▶ _What is required_: Once the line containing "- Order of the" is found in the entries below, reproduce it and every line after it, stopping at and including the line containing "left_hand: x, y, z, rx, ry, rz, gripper"; reproduce nothing else, and keep each line exact.

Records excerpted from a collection
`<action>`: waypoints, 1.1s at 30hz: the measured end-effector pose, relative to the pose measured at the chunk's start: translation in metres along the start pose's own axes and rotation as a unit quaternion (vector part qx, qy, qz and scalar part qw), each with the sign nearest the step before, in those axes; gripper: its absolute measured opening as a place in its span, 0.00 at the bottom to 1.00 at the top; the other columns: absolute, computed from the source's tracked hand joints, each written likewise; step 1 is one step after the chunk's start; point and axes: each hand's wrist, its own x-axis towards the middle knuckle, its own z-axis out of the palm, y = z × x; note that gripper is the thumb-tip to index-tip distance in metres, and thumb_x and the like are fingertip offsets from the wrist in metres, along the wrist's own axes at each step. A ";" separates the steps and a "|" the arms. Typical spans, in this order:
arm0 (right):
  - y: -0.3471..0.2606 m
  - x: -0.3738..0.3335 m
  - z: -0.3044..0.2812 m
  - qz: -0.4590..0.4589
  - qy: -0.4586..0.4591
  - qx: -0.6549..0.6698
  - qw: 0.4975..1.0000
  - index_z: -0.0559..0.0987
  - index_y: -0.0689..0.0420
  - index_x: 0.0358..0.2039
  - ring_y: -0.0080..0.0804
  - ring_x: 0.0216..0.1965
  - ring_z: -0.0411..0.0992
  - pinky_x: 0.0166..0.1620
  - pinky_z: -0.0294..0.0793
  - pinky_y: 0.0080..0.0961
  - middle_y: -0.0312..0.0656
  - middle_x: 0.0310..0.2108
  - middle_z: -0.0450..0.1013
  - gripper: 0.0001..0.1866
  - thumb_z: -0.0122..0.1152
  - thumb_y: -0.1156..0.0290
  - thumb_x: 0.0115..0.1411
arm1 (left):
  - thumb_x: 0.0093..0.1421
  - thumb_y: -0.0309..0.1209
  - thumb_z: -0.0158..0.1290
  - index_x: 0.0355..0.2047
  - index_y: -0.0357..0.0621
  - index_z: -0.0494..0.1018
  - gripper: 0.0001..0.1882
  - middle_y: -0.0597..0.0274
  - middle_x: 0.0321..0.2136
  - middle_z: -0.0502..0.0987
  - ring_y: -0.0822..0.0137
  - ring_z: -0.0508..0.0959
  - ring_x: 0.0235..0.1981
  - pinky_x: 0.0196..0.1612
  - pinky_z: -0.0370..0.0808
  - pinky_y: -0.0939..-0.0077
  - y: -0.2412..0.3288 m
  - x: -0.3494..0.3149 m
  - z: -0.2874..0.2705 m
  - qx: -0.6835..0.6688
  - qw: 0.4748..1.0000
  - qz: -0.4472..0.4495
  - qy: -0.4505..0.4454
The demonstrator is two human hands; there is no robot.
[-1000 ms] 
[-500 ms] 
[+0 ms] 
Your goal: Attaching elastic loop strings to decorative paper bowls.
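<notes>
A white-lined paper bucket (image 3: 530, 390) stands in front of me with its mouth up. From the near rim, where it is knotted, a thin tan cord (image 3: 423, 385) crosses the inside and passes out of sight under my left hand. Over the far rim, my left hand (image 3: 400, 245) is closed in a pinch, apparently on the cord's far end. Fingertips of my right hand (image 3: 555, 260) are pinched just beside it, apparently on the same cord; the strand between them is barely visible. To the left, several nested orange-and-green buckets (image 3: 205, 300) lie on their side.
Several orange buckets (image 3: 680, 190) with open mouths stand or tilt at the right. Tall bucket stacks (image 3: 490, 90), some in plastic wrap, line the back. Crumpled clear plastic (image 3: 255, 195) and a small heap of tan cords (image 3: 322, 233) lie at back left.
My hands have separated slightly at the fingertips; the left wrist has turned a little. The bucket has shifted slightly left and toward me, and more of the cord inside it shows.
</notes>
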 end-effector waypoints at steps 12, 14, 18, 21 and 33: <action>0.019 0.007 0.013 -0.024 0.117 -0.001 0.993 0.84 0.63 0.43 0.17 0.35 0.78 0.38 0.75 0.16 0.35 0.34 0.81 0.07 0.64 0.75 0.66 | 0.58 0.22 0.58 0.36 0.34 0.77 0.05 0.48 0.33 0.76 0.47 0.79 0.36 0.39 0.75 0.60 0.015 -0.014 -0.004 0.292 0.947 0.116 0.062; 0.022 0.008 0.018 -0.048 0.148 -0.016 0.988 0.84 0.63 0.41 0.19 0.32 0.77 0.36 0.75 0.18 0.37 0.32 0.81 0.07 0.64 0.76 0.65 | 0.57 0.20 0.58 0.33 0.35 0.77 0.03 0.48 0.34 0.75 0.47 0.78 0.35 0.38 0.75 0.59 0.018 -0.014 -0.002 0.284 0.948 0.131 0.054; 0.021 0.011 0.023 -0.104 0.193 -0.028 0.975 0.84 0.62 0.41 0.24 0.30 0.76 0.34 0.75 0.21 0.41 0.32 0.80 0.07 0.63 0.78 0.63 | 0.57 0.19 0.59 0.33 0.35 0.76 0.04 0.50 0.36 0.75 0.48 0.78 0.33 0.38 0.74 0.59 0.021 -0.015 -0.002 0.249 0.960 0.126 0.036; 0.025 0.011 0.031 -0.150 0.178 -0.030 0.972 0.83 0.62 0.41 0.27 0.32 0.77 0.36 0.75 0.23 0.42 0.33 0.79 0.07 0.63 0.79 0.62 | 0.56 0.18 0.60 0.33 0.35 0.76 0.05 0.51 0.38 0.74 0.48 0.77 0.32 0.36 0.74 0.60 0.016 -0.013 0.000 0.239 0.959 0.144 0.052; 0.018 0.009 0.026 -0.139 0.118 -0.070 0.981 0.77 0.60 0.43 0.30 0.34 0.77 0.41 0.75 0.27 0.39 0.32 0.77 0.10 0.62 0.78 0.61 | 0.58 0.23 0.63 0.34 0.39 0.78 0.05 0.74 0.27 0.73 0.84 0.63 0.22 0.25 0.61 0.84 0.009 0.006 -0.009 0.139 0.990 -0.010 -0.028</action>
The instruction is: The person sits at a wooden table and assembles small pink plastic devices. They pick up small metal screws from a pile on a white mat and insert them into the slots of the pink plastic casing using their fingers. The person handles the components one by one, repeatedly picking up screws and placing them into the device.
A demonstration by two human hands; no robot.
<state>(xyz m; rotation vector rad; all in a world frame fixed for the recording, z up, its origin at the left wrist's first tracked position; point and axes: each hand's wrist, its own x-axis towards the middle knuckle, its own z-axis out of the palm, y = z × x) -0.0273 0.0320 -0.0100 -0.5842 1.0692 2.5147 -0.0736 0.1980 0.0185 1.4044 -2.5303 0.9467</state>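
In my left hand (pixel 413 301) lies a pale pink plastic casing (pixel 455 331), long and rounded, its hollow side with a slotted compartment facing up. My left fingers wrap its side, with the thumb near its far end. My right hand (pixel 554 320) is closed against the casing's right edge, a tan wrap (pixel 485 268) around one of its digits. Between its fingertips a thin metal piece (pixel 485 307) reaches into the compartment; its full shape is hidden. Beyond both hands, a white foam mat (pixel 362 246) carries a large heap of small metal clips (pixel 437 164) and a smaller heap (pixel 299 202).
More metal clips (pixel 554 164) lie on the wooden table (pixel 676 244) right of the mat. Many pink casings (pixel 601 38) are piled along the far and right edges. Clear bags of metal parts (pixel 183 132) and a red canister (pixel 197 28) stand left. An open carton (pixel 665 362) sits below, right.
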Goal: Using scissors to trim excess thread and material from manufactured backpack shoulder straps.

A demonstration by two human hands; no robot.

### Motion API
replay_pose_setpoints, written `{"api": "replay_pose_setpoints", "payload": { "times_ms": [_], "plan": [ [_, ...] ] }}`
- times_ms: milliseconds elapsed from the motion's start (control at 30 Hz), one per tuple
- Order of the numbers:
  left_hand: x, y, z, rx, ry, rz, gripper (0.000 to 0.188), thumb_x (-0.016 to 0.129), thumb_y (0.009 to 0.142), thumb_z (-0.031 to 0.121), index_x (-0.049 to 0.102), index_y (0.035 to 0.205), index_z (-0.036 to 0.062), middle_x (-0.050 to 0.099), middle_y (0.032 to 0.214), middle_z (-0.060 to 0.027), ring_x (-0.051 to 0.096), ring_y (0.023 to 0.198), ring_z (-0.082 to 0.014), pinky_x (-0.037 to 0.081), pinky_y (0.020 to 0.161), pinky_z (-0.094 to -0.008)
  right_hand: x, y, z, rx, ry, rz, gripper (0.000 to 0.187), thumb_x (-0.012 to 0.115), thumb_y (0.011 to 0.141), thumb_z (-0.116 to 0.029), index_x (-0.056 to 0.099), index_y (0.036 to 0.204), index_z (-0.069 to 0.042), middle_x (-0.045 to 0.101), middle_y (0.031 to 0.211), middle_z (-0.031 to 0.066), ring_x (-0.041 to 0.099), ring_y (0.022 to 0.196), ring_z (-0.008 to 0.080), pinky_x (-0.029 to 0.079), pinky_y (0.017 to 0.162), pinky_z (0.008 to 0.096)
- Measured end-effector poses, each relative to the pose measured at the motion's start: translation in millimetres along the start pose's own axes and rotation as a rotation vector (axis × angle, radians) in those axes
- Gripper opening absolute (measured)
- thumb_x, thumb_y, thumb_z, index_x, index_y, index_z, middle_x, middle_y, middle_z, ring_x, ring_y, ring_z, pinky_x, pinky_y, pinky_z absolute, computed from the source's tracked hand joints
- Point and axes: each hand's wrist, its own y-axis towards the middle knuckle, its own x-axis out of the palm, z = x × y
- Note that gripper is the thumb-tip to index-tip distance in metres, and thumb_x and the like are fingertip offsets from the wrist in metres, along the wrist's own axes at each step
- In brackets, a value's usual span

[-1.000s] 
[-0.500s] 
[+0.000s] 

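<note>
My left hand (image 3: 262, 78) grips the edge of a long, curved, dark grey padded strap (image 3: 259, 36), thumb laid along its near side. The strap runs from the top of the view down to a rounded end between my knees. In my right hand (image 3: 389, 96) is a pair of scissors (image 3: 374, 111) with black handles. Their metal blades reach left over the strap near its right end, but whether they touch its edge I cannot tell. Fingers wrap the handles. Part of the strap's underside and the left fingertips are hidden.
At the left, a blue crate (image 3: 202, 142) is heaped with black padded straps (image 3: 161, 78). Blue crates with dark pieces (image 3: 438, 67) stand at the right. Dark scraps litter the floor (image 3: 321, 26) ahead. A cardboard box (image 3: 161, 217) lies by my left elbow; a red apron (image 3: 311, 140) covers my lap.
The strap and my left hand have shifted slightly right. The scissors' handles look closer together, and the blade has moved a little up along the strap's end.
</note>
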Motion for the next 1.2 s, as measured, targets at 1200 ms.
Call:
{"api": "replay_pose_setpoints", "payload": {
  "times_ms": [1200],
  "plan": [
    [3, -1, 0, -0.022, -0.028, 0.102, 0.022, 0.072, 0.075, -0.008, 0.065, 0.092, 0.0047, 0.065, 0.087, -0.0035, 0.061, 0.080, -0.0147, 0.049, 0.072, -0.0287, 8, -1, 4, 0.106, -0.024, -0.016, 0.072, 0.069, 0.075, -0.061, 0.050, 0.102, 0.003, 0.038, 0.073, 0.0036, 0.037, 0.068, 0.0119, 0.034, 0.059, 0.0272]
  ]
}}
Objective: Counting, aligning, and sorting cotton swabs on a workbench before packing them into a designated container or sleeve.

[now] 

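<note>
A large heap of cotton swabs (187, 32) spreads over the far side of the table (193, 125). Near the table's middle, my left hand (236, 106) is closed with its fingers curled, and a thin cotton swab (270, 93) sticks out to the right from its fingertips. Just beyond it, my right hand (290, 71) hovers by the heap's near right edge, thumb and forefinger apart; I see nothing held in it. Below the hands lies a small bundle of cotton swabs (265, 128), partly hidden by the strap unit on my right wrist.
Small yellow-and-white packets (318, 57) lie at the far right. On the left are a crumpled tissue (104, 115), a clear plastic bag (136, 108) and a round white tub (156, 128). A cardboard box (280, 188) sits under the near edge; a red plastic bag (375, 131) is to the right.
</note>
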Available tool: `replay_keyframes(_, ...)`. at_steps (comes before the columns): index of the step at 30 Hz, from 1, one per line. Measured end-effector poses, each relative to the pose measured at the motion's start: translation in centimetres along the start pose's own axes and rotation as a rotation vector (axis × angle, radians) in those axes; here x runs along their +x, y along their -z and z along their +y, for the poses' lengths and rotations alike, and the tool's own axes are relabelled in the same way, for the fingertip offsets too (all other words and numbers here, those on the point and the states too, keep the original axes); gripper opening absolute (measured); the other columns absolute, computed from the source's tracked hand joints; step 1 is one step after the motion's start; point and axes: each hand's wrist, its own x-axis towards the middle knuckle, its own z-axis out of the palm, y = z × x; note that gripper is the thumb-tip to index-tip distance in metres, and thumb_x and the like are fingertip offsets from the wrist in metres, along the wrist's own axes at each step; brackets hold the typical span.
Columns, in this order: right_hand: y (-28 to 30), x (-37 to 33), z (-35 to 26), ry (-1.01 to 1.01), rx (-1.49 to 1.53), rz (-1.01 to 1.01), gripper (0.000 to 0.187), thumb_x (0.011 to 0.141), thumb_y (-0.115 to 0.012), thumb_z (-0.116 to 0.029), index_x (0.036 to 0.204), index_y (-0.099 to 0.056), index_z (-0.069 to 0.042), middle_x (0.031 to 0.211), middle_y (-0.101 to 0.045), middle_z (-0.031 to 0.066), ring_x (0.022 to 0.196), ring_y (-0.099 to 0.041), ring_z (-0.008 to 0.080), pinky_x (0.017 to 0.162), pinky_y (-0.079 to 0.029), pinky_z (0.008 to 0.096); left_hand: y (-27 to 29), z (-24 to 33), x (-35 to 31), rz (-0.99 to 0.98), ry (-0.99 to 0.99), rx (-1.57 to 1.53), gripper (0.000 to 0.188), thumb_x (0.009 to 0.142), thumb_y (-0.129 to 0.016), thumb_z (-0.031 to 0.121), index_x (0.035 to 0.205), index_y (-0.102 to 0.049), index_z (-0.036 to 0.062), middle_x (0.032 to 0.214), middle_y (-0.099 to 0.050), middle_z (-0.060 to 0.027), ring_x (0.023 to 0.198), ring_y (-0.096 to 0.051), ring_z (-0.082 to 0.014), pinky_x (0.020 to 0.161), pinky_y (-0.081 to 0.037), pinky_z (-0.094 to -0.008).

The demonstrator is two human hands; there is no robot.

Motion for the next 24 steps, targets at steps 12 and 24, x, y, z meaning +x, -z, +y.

▶ _Finished exercise_:
- Order of the numbers:
  left_hand: x, y, z, rx, ry, rz, gripper (0.000 to 0.188), thumb_x (-0.016 to 0.129), thumb_y (0.009 to 0.142), thumb_z (-0.031 to 0.121), index_x (-0.049 to 0.102), index_y (0.035 to 0.205), index_z (-0.036 to 0.062), middle_x (-0.050 to 0.099), middle_y (0.032 to 0.214), middle_z (-0.060 to 0.027), ring_x (-0.051 to 0.096), ring_y (0.023 to 0.198), ring_z (-0.082 to 0.014), pinky_x (-0.037 to 0.081), pinky_y (0.020 to 0.161), pinky_z (-0.094 to -0.008)

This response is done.